A empresa prestou esclarecimentos ao Procon-SP, à Autoridade Nacional de Proteção de Dados (ANPD), órgão criado no fim de setembro para regulamentar a Lei Geral de Proteção de Dados (LGPD) e ainda deve enviar informações à Secretaria Nacional do Consumidor (Senacon).

Silva, do DPDC, participou de uma reunião com a Serasa, no dia 1º de fevereiro, na qual a empresa explicou que não é a fonte de vazamentos. “A empresa está bastante preocupada já que não se trata apenas da infração em si, mas de seu principal negócio”, diz Silva.

As explicações dadas na reunião também levantaram questões sobre o tratamento dos dados comercializados pela empresa. “O que vamos avaliar é até que ponto a Serasa pode comercializar informações segmentadas, como score de crédito, e se existe autorização dos usuários”, afirma o diretor do DPDC. “Isso envolve a destinação e o tratamento dos dados, não só em relação a vazamentos.”

A Serasa Experian ainda é alvo de uma ação civil iniciada na sexta-feira na 22ª Vara Cível Federal de São Paulo, que pede indenização de R$ 200 milhões por danos morais e materiais coletivos caso seja comprovado o vazamento de dados da empresa. A ação é de autoria de advogados do Instituto Brasileiro de Defesa da Proteção de Dados Pessoais, Compliance e Segurança da Informação (Sigilo).

“Não temos certeza de que os dados vazados vieram diretamente da Serasa, mas se há bases que pertencem à empresa, o controlador do dado é responsável antes durante e depois do tratamento das informações”, diz o advogado Victor Hugo Pereira Gonçalves, presidente do Sigilo.

“Entendemos que a propositura da ação judicial é precipitada”, disse a Serasa Experian em comunicado.

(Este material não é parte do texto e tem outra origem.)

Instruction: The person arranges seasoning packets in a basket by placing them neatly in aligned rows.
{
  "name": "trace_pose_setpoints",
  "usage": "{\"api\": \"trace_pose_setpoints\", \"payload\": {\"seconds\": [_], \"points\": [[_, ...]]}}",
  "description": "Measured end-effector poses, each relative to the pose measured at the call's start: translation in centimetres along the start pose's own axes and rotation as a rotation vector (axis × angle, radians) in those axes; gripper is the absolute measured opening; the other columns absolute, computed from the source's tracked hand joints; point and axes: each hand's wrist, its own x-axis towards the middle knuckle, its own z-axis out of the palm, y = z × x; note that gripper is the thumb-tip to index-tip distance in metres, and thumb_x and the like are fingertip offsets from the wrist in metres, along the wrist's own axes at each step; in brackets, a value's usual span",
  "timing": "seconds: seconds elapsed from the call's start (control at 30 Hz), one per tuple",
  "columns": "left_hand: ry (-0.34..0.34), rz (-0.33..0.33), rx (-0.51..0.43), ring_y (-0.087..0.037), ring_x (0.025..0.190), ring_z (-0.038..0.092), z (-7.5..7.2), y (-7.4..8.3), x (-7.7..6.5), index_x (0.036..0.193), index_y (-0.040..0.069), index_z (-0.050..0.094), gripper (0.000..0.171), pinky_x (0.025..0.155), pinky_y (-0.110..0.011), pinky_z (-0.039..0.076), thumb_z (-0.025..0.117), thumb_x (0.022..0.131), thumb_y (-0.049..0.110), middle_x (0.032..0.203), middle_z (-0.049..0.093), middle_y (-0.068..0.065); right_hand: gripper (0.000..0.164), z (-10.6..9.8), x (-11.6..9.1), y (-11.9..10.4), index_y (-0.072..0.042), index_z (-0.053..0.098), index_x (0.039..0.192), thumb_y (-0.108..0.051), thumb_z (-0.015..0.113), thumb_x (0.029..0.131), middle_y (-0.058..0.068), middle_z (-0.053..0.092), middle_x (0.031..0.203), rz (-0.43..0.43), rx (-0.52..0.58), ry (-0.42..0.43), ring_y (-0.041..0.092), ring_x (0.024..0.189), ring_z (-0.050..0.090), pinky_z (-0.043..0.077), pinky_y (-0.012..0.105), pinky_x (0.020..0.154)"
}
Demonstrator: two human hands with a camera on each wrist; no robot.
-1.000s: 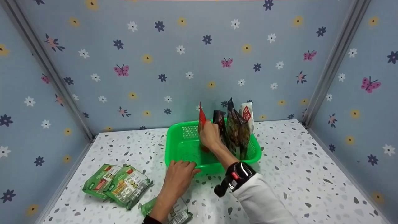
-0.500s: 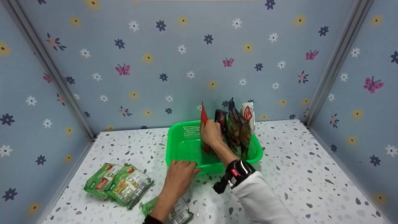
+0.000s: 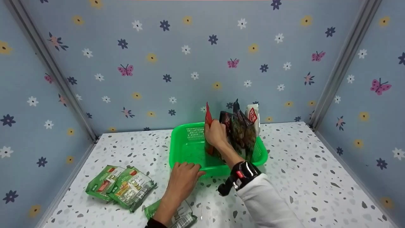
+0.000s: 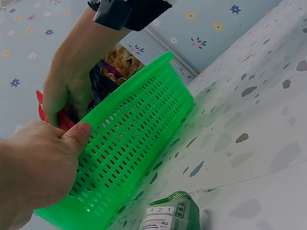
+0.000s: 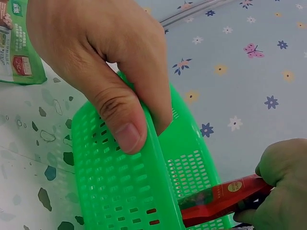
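Note:
My left hand point(image 3: 183, 181) grips the near rim of a green plastic basket point(image 3: 186, 152), thumb outside and fingers over the edge, as the right wrist view also shows. Inside the basket, my right hand point(image 3: 216, 134) pinches an upright red food pouch point(image 3: 208, 116). The pouch's printed red side point(image 5: 225, 194) appears between thumb and fingers in the right wrist view. Dark food pouches point(image 3: 239, 129) stand on edge to the right of that hand, with a white pouch point(image 3: 253, 115) carrying a red label behind them. The pouches' lower parts are partly hidden by my right hand and wrist.
Two green food packets point(image 3: 131, 188) lie overlapping on the speckled table point(image 3: 303, 177), left of the basket. A third green packet point(image 3: 185, 215) lies under my left forearm, partly covered. Flower-patterned walls point(image 3: 202, 57) enclose the table at the back and sides.
The red pouch and my right hand have shifted very slightly right, and the dark pouch beside them sits closer to its neighbour. My left hand stays on the rim.

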Motion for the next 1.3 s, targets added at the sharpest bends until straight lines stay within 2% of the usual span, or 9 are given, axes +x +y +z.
{"api": "trace_pose_setpoints", "payload": {"seconds": [0.13,0.23,0.3,0.37,0.47,0.57,0.83,1.3], "points": [[-0.022,-0.010,-0.004,-0.019,0.064,0.059,0.0,0.0,0.1,0.085,0.021,0.066,0.032,0.067,-0.029,0.027,0.087,0.095,0.044,0.070,0.067,0.002,0.027,-0.1,0.0,-0.1,0.005,0.064,0.125,-0.021,0.059,0.118,0.008,0.059,0.082,-0.007,0.048,-0.020,0.024,0.069,0.059,0.046,0.035,0.063],[-0.033,-0.013,-0.003,-0.019,0.065,0.060,-0.1,0.0,0.1,0.086,0.020,0.068,0.031,0.068,-0.028,0.027,0.086,0.096,0.044,0.071,0.069,0.002,0.043,-0.3,0.0,-0.2,0.008,0.056,0.146,-0.023,0.060,0.117,0.017,0.067,0.092,-0.016,0.085,-0.026,0.029,0.076,0.066,0.051,0.040,0.069],[-0.037,-0.013,-0.003,-0.019,0.065,0.061,-0.1,0.0,0.2,0.087,0.020,0.069,0.030,0.068,-0.028,0.026,0.086,0.096,0.044,0.073,0.071,0.002,0.057,-0.3,0.0,-0.3,0.009,0.046,0.160,-0.026,0.061,0.117,0.024,0.072,0.107,-0.018,0.104,-0.029,0.036,0.089,0.073,0.059,0.046,0.078],[-0.039,-0.014,0.000,-0.019,0.066,0.063,-0.2,0.0,0.2,0.088,0.020,0.071,0.029,0.070,-0.028,0.026,0.085,0.096,0.044,0.074,0.072,0.001,0.070,-0.4,0.0,-0.3,0.008,0.034,0.170,-0.028,0.062,0.116,0.031,0.072,0.128,-0.014,0.126,-0.036,0.042,0.112,0.076,0.063,0.052,0.095],[-0.042,-0.015,-0.004,-0.019,0.068,0.064,-0.1,0.0,0.2,0.090,0.020,0.072,0.028,0.070,-0.028,0.027,0.085,0.097,0.043,0.076,0.074,0.001,0.080,-0.5,0.1,-0.4,0.004,0.022,0.176,-0.031,0.063,0.116,0.034,0.059,0.159,-0.003,0.168,-0.053,0.046,0.144,0.066,0.057,0.058,0.119],[-0.043,-0.018,-0.008,-0.019,0.069,0.065,-0.1,0.0,0.2,0.092,0.020,0.074,0.027,0.069,-0.029,0.030,0.085,0.097,0.044,0.077,0.075,0.001,0.084,-0.6,0.2,-0.5,-0.001,0.017,0.179,-0.033,0.063,0.117,0.032,0.043,0.175,-0.004,0.215,-0.070,0.046,0.158,0.054,0.049,0.060,0.128],[-0.014,-0.010,-0.010,-0.020,0.070,0.067,-0.1,0.0,0.2,0.091,0.020,0.074,0.026,0.068,-0.030,0.032,0.087,0.095,0.042,0.077,0.076,0.000,0.087,-1.1,0.1,-1.0,-0.009,0.017,0.181,-0.040,0.065,0.115,0.023,0.036,0.181,-0.055,0.276,-0.067,0.041,0.162,0.051,0.049,0.060,0.128],[-0.023,-0.014,-0.010,-0.021,0.068,0.067,-0.2,0.1,0.4,0.091,0.020,0.075,0.026,0.068,-0.027,0.025,0.084,0.096,0.044,0.076,0.076,0.000,0.086,-2.4,-0.5,-1.6,-0.011,0.022,0.180,-0.043,0.066,0.113,0.022,0.035,0.183,-0.158,0.293,-0.055,0.044,0.165,0.046,0.046,0.063,0.130]]}}
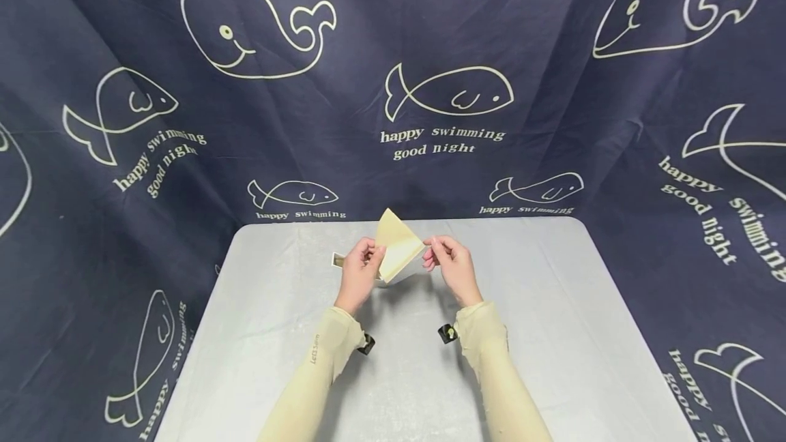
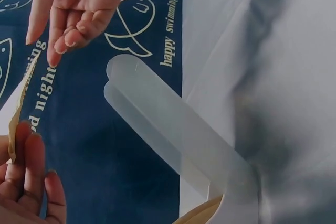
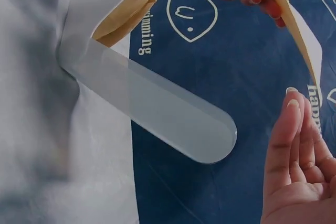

“Apresentaremos a defesa no prazo legal.”

O diretor do DPDC lembra que, embora as sanções previstas na LGPD entrem em vigor somente em agosto, o órgão pode aplicar as penalidades do Código de Defesa do Consumidor, que incluem multas de até R$ 10 milhões, e do Marco Civil da Internet, cujas sanções chegam a 10% do faturamento bruto do grupo econômico no Brasil. “Se confirmadas as informações sobre as origens dos vazamentos, a multa é pesada.”

Procurado pelo Valor, o Grupo CyberLabs, informou que “identificou os recentes incidentes de segurança a partir do uso de Inteligência Artificial aplicada à cibersegurança”. O Grupo também informou ter comunicado as autoridades e que vem colaborando com as investigações de casos de vazamentos de dados.

As operadoras Claro, Oi, Tim e Vivo informaram que não identificaram incidentes de vazamento em suas bases de dado.